Work task. What lines below hold the string "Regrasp"? Copy them all.

Available data.
* * * * * * * * *

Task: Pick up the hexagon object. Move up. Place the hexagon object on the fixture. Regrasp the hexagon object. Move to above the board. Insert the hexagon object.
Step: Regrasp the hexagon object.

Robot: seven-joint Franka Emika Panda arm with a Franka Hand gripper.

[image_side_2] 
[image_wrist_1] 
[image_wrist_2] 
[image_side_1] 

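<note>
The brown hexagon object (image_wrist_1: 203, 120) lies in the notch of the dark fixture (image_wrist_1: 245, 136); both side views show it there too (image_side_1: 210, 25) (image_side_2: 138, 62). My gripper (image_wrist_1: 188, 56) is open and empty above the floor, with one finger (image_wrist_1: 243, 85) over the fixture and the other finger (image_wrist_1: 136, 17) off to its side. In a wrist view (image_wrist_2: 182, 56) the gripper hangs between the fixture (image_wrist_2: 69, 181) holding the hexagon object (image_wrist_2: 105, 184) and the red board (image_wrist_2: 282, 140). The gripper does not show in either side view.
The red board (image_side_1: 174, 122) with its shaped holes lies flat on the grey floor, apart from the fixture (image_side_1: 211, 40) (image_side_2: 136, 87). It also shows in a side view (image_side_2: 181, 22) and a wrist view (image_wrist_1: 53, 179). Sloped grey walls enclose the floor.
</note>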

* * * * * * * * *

Exercise result.
Task: Pick up the hexagon object. Move up. Place the hexagon object on the fixture. Regrasp the hexagon object. Move to above the board. Insert the hexagon object.
Step: Regrasp the hexagon object.

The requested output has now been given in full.